Setup common DRBD options


vi /etc/drbd.d/global_common.conf # we will describe only changed options
Verify below options:

  • in the global section:
    • usage-count no; # This tells DRBD that you allow it to report this installation to LINBIT for statistical purposes. If you have privacy concerns, set this to 'no'. 

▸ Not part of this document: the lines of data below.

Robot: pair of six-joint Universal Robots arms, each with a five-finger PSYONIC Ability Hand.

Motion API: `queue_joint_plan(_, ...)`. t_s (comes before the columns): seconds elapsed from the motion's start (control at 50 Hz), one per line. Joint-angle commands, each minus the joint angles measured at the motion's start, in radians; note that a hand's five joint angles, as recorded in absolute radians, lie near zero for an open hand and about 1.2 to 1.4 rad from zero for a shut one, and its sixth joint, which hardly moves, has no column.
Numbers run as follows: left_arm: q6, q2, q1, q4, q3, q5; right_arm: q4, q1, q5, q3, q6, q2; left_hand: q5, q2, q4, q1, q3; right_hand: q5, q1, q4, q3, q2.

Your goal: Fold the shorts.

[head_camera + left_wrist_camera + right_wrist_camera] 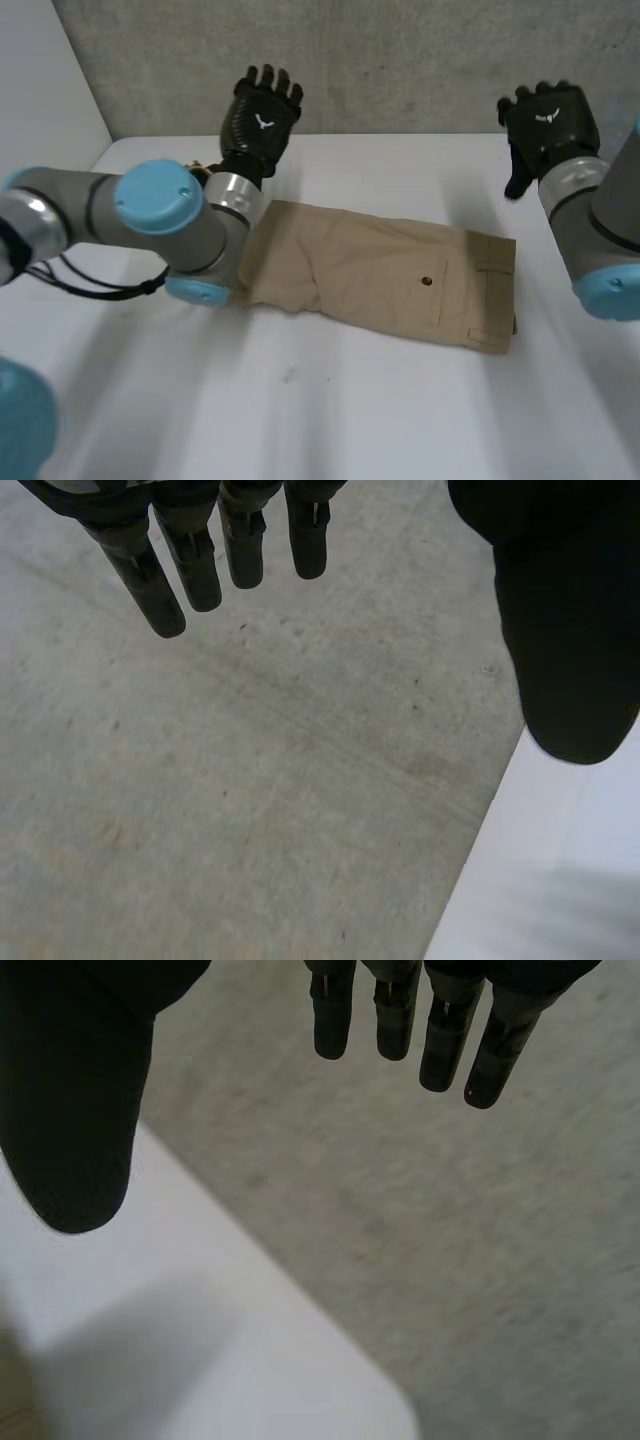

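Observation:
Tan shorts (385, 275) lie folded in a long strip across the middle of the white table (330, 410), waistband toward the right, a back pocket button showing. My left hand (262, 112) is raised above the table's far edge, behind the shorts' left end, fingers (190, 565) straight and apart from the thumb (575, 630), holding nothing. My right hand (548, 120) hovers at the far right, beyond the waistband, fingers (440, 1035) straight and thumb (75, 1110) spread, empty too.
A grey wall (400, 60) rises just behind the table's far edge, close to both hands. My left arm (150, 215) lies across the left part of the table, over the shorts' left end. Bare table stretches in front of the shorts.

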Motion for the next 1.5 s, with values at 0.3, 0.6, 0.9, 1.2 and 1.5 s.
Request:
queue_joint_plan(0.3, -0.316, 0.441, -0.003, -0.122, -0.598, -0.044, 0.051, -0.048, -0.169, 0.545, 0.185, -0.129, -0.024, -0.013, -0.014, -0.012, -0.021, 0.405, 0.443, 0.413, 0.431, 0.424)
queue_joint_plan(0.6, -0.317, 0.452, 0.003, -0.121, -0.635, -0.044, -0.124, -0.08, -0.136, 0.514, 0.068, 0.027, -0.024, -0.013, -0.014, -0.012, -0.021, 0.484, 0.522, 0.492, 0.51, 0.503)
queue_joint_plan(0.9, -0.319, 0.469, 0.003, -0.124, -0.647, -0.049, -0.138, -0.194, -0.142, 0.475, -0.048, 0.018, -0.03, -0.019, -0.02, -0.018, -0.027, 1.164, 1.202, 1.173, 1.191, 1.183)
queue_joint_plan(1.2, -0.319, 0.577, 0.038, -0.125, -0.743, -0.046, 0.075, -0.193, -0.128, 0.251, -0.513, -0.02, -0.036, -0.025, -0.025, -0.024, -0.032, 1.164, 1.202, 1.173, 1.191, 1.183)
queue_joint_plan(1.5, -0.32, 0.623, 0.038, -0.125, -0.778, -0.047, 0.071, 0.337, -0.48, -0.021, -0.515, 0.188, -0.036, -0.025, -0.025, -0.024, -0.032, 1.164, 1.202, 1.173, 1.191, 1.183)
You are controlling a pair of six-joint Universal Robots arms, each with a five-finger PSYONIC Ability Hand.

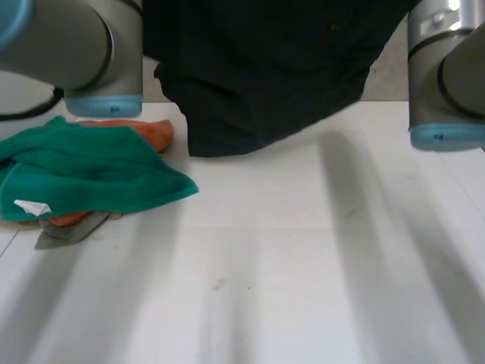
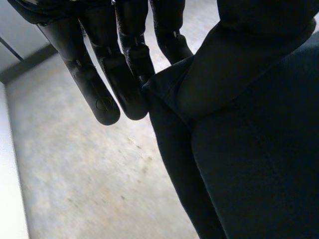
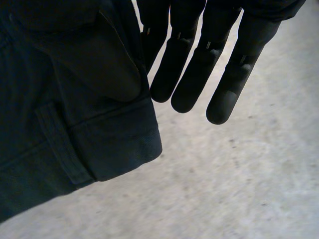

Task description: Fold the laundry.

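Dark-blue garment (image 1: 258,83) hangs thumb-pinched in our left hand (image 2: 102,94) and right hand (image 3: 189,84). We should lower it evenly, flat onto the table (image 1: 303,265).

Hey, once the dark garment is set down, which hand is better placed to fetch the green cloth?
Probably the left. The green cloth lies at the table's left side, just below the left arm; the right arm is across the table. The left hand and right hand both pinch the dark garment.
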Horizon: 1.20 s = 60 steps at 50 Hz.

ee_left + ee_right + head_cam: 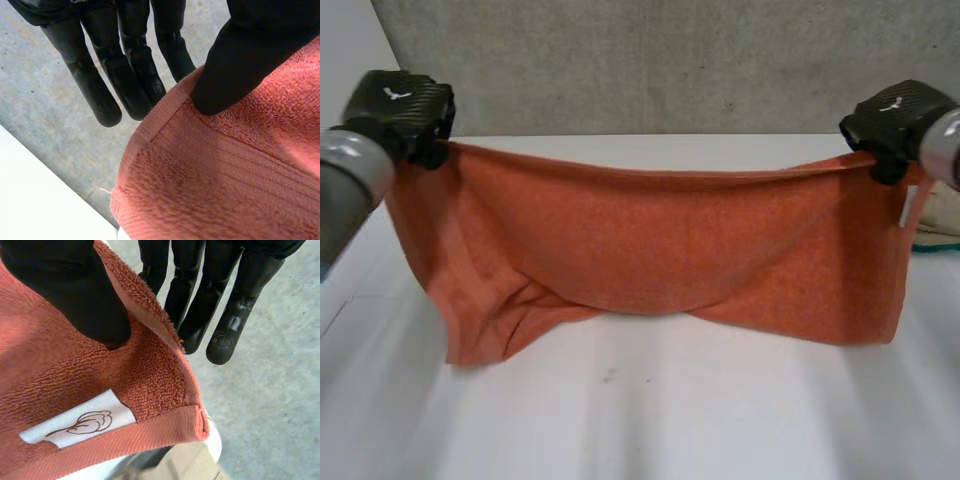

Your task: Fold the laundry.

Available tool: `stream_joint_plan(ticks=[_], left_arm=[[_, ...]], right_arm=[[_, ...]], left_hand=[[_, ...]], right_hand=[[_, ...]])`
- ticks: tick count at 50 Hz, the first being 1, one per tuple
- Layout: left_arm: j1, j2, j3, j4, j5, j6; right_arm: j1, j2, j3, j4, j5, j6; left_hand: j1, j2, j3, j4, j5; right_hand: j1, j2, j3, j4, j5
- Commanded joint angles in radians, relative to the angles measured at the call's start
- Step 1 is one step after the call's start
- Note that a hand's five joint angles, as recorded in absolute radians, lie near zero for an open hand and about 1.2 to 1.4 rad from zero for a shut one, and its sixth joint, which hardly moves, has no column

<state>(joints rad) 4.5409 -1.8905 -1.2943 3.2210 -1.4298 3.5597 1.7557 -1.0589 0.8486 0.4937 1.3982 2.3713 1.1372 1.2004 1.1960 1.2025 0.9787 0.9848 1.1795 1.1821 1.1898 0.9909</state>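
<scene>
Orange towel (225, 185) lies closest, its ribbed hem corner pinched by my left robot hand (240, 65). The thumb presses down on the terry, and the straight fingers (92, 90) back the cloth from the far side. From that corner the top edge runs across, sagging slightly, to my right robot hand (75, 295). The cloth hangs between the two, and its lower edge reaches the white tabletop (670, 410), creased and bunched below the left robot hand. The right robot hand is clamped on the opposite top corner, thumb against fingers, with a white label (80, 424) just under the thumb, beside the hem.
</scene>
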Motion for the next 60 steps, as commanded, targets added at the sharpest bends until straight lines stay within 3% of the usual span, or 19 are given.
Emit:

  • in the handlers section:
    • fence-peer "/usr/lib/drbd/crm-fence-peer.sh"; # sets constraint (smth like drbd-fence-by-handler-r0-ms_drbd_r0) and there the after-resync-target handler on the peer should remove the constraint again. Thus, if the DRBD replication link becomes disconnected, the crm-fence-peer.sh script contacts the cluster manager, determines the Pacemaker Master/Slave resource associated with this DRBD resource, and ensures that the Master/Slave resource no longer gets promoted on any node other than the currently active one. Conversely, when the connection is re-established and DRBD completes its synchronization process, then that constraint is removed and the cluster manager is free to promote the resource on any node again. In a dual-primary setup, if it was a replication link failure only (if it was node failer - pacemaker will call fence agent on the failed node), and cluster communication is still up, both will call that handler,but only one will succeed to set the constraint. The other will remain IO-blocked, and can optionally "commit suicide" from inside the handler. But just because you where able to shoot the other node does not make your data any better.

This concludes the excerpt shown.